Task details: Could you find each line of the data below that contains the word "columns" and copy those lines?

________________

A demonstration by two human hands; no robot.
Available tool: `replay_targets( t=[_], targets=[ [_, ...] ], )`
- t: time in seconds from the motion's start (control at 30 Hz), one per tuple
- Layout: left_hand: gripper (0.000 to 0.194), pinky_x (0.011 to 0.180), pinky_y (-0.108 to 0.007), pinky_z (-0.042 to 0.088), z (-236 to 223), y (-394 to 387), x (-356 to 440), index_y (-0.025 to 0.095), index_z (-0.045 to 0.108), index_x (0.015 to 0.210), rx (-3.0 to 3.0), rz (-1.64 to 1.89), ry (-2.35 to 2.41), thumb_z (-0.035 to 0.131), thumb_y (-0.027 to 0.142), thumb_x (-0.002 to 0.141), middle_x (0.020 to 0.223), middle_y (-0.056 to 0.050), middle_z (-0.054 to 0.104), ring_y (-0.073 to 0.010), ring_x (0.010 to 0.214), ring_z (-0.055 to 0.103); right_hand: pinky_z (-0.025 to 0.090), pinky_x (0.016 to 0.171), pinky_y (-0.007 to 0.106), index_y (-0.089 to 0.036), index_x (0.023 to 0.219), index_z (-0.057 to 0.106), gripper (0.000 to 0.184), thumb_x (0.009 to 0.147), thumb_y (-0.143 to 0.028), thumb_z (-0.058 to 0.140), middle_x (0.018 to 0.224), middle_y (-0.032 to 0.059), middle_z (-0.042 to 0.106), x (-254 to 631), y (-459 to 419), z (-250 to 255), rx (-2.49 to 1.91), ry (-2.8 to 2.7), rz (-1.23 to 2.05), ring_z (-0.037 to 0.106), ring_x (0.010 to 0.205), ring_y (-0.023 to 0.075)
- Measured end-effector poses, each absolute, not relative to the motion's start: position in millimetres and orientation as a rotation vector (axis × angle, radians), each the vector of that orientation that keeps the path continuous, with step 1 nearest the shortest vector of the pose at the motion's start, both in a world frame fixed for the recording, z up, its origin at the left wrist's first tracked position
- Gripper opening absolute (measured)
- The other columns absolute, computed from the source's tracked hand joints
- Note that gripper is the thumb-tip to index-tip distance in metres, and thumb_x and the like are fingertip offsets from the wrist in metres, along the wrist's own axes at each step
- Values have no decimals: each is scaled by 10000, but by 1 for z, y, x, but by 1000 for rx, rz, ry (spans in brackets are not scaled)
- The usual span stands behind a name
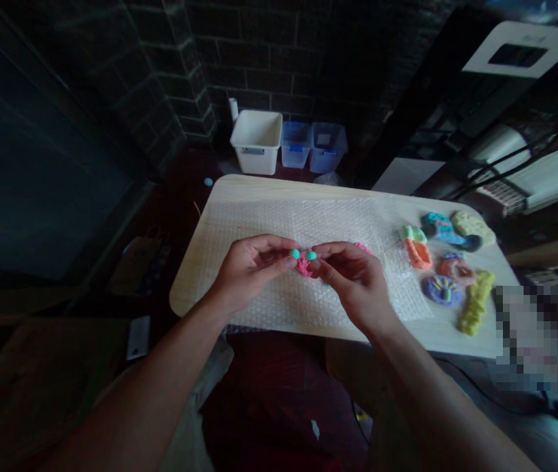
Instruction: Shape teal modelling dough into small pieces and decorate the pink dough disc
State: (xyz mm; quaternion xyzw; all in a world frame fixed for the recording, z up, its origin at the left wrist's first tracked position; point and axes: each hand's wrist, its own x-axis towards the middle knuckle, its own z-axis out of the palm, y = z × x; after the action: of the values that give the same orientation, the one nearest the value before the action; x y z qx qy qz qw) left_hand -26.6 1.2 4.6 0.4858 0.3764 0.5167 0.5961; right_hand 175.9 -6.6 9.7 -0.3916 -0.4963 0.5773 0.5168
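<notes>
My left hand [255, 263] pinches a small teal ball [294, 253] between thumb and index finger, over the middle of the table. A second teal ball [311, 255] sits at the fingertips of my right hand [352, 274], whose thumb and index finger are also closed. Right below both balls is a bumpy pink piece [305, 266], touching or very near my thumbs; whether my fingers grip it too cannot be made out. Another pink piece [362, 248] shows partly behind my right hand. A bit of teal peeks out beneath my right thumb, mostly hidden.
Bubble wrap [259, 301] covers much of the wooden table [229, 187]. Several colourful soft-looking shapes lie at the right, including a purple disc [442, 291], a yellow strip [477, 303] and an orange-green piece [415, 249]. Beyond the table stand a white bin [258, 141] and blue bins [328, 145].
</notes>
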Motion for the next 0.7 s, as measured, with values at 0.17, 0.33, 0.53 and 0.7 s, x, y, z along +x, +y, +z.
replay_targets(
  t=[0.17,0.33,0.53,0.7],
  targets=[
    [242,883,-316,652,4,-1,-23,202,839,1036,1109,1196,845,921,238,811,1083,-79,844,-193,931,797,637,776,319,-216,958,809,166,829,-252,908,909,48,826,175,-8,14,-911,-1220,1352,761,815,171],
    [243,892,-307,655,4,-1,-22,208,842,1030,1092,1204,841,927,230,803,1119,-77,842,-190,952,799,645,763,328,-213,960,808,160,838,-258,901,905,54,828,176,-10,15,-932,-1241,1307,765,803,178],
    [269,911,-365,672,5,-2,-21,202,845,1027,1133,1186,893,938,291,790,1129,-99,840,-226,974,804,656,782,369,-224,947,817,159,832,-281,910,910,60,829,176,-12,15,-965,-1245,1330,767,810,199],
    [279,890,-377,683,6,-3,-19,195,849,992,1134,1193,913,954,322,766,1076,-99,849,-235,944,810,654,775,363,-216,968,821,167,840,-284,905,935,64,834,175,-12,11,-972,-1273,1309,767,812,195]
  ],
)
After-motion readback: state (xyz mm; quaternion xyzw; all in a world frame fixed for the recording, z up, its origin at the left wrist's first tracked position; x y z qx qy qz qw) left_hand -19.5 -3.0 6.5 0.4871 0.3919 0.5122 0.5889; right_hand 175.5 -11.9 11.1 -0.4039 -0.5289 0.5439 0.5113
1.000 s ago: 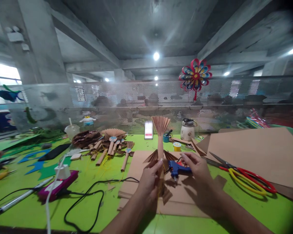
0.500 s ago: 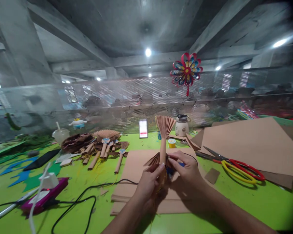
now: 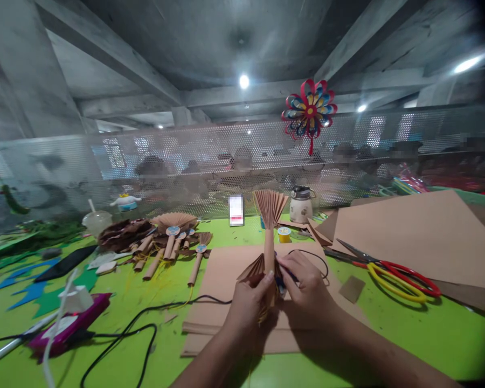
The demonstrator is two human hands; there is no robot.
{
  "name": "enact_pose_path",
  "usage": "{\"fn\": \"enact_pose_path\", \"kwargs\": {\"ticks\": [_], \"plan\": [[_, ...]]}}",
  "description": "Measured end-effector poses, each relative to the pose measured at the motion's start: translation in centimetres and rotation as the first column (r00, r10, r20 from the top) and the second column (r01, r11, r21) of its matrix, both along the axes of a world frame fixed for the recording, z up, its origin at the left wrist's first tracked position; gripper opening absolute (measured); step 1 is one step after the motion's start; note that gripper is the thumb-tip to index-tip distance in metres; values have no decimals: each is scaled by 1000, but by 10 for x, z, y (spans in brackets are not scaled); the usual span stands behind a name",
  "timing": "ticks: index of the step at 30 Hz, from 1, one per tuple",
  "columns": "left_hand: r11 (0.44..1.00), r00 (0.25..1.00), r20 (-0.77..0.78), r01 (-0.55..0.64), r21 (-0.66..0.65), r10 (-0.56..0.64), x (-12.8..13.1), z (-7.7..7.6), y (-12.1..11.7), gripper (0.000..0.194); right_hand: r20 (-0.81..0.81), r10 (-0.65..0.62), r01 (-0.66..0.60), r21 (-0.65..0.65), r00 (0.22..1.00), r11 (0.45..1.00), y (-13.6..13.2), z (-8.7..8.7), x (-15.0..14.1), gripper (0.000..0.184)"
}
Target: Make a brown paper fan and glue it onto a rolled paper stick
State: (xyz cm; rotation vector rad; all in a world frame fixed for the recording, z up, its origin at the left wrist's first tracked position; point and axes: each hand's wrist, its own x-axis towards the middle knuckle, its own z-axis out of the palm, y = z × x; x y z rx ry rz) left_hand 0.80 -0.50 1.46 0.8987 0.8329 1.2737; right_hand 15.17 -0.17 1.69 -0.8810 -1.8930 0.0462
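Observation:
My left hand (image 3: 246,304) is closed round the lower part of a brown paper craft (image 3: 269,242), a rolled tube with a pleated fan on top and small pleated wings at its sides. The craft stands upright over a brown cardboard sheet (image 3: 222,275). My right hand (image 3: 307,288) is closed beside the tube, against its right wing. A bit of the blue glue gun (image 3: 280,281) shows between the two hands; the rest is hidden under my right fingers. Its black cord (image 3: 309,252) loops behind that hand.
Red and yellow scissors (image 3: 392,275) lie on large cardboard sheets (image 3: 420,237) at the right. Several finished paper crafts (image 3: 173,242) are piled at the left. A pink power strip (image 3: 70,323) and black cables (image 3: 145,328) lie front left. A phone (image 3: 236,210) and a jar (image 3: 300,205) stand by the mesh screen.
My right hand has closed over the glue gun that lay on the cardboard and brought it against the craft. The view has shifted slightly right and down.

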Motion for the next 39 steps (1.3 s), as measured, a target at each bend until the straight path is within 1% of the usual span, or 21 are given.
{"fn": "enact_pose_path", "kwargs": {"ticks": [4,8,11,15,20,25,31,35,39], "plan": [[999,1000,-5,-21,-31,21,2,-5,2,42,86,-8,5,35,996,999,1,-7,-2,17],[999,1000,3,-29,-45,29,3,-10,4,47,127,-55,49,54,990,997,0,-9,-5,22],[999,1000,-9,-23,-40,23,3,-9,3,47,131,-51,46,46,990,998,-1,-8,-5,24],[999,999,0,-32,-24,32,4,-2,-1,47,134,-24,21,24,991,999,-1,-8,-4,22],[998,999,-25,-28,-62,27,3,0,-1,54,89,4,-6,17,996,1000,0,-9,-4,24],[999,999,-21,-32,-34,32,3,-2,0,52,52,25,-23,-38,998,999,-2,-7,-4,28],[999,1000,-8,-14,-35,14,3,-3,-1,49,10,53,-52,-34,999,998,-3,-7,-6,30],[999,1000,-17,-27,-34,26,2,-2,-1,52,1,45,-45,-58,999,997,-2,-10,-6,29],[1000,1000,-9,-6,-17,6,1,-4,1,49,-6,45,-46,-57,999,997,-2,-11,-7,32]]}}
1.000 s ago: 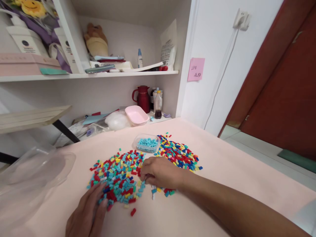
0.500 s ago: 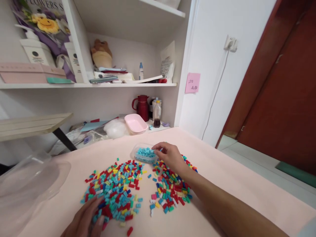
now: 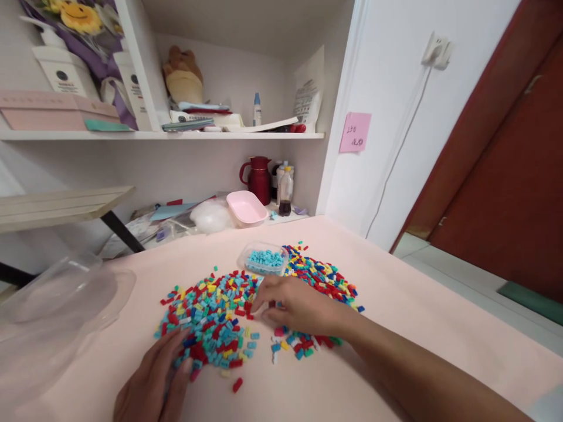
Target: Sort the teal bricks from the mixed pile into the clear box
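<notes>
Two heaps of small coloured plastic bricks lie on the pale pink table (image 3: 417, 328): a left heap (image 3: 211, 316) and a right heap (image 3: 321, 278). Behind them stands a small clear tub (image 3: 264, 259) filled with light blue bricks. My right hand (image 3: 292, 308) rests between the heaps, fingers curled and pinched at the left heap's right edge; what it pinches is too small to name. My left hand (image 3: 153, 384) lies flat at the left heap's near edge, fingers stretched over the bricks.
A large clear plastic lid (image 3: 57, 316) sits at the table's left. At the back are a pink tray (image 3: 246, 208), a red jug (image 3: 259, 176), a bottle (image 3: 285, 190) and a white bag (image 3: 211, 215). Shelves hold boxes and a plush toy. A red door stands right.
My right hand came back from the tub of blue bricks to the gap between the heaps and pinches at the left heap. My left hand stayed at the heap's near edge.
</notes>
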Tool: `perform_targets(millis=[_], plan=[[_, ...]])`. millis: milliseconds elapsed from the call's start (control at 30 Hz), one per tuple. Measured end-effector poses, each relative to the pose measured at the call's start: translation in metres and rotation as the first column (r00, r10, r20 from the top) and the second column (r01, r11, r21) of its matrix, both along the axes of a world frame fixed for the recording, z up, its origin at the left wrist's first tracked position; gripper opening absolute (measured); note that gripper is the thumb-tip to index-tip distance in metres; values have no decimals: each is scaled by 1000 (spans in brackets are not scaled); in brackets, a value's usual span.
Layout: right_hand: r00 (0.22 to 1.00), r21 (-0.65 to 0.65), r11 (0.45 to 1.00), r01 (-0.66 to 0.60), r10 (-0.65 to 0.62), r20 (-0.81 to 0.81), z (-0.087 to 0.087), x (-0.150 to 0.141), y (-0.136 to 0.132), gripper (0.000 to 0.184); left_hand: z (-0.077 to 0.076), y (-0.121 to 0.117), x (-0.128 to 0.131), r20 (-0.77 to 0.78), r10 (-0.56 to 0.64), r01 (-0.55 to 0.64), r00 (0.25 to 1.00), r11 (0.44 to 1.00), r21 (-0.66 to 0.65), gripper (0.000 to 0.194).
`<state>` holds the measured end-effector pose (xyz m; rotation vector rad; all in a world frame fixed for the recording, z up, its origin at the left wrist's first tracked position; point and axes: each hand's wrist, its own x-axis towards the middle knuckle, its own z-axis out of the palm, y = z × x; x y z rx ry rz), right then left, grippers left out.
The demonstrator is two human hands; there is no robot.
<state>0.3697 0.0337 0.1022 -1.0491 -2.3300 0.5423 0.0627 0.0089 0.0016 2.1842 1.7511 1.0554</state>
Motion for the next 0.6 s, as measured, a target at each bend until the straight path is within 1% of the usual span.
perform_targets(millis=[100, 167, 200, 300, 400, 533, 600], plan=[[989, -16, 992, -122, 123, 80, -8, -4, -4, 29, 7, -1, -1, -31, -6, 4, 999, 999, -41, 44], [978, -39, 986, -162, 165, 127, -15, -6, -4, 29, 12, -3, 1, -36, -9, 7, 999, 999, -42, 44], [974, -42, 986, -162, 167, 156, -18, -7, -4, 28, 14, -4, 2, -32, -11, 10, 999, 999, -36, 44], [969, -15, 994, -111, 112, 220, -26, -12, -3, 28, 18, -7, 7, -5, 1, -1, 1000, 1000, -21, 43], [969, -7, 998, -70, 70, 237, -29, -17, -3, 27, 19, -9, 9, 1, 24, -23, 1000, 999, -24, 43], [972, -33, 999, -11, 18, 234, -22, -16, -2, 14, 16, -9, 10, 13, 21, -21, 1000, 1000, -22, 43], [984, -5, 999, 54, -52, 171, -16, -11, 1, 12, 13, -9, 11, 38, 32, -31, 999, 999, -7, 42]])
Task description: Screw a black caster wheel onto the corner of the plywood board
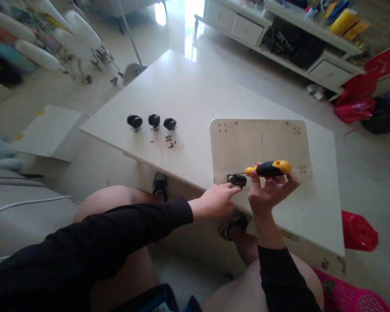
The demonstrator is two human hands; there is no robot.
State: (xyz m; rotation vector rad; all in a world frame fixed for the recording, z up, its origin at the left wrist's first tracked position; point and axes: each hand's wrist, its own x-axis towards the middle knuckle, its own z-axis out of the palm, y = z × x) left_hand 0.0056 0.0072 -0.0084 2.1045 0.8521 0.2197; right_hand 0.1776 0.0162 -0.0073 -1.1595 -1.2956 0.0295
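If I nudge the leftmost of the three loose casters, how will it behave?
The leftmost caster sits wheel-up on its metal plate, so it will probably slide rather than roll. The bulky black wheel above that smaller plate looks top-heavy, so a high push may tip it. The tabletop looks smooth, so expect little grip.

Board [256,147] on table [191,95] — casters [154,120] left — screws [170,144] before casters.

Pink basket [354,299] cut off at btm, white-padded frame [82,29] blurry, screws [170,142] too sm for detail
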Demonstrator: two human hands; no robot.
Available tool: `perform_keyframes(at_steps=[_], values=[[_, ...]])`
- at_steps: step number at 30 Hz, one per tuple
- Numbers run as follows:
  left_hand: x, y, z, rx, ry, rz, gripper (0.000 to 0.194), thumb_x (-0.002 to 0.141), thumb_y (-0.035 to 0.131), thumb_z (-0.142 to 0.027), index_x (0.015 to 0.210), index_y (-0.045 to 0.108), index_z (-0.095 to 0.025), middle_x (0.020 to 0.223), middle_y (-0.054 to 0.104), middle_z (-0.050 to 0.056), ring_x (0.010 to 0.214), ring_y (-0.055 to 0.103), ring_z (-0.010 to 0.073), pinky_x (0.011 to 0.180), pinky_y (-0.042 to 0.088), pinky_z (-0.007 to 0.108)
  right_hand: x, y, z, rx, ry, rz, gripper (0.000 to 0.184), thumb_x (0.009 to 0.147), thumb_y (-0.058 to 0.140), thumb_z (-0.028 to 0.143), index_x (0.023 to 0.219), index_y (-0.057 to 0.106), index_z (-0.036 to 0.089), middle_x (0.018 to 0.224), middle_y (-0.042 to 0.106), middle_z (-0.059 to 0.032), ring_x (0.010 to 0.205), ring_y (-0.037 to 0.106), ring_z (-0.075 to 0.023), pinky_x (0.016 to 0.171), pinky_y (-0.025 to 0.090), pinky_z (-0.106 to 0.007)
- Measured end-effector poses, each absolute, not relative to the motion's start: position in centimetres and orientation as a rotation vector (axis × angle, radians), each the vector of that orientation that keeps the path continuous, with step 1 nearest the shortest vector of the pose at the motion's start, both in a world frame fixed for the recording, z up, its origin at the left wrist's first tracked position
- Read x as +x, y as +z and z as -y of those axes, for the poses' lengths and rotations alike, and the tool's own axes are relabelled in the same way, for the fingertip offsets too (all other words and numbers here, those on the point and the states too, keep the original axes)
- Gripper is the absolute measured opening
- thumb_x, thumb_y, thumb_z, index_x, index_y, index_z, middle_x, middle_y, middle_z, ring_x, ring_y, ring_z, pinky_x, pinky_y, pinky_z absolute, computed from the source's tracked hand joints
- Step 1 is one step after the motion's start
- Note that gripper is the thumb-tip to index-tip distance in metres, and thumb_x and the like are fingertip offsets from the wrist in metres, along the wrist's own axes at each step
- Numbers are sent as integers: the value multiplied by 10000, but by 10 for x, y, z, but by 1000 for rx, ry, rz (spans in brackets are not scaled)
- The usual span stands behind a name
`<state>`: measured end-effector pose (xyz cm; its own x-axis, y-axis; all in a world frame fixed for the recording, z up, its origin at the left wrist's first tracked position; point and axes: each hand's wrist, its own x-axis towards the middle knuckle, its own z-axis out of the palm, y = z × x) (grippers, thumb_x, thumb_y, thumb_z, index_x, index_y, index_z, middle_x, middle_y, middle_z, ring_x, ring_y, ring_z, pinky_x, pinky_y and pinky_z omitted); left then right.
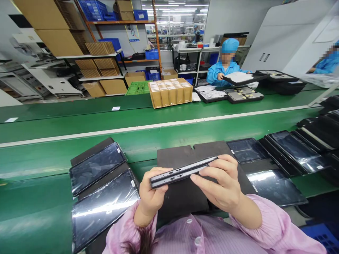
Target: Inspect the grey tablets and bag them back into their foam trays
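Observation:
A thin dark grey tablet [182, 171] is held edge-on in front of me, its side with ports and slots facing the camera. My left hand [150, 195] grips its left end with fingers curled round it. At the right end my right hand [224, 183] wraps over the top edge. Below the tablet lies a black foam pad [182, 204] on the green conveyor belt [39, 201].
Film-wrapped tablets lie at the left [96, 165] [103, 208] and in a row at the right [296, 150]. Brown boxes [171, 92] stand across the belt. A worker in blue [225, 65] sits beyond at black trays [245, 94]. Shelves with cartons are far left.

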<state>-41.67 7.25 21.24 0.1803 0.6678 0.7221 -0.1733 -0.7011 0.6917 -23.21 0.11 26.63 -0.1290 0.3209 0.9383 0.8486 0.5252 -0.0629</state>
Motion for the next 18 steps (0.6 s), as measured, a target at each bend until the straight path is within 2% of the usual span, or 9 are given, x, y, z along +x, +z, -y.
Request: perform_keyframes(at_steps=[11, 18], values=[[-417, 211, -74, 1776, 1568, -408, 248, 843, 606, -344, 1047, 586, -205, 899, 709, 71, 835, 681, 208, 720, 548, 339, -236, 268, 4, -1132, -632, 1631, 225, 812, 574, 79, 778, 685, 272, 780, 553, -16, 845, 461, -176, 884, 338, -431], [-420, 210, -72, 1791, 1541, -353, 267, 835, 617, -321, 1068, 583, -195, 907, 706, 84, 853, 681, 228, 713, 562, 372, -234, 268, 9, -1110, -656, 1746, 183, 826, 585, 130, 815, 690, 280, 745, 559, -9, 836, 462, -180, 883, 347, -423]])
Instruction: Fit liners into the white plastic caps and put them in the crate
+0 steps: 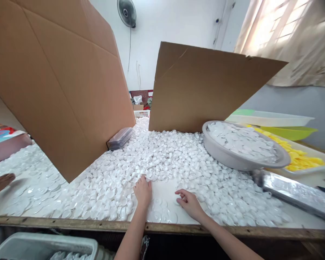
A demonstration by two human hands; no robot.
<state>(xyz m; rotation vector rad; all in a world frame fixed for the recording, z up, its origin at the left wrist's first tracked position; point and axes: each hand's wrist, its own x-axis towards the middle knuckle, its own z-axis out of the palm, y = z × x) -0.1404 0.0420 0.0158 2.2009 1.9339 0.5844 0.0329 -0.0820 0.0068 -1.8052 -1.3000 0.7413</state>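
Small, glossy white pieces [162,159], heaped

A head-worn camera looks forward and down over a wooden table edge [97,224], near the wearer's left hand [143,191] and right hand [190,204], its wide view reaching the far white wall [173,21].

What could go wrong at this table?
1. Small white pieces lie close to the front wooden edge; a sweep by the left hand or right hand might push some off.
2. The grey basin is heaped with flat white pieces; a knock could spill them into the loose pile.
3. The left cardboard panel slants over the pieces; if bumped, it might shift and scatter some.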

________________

Solution:
- The other columns absolute, computed from the source's tracked hand joints
  "columns": "left_hand: r11 (0.44..1.00), r00 (0.25..1.00), r20 (-0.77..0.78), r01 (-0.55..0.64), r21 (-0.66..0.65), r10 (-0.56..0.64), x (-12.8..13.1), z (-7.7..7.6), y (-12.1..11.7), gripper (0.000..0.194); right_hand: r20 (-0.81..0.81), r10 (-0.65..0.62), r01 (-0.66..0.60), r21 (-0.65..0.65), r00 (0.22..1.00), r11 (0.45..1.00), y (-13.6..13.2), z (-8.7..8.7), x (-15.0..14.1), gripper (0.000..0.184)"

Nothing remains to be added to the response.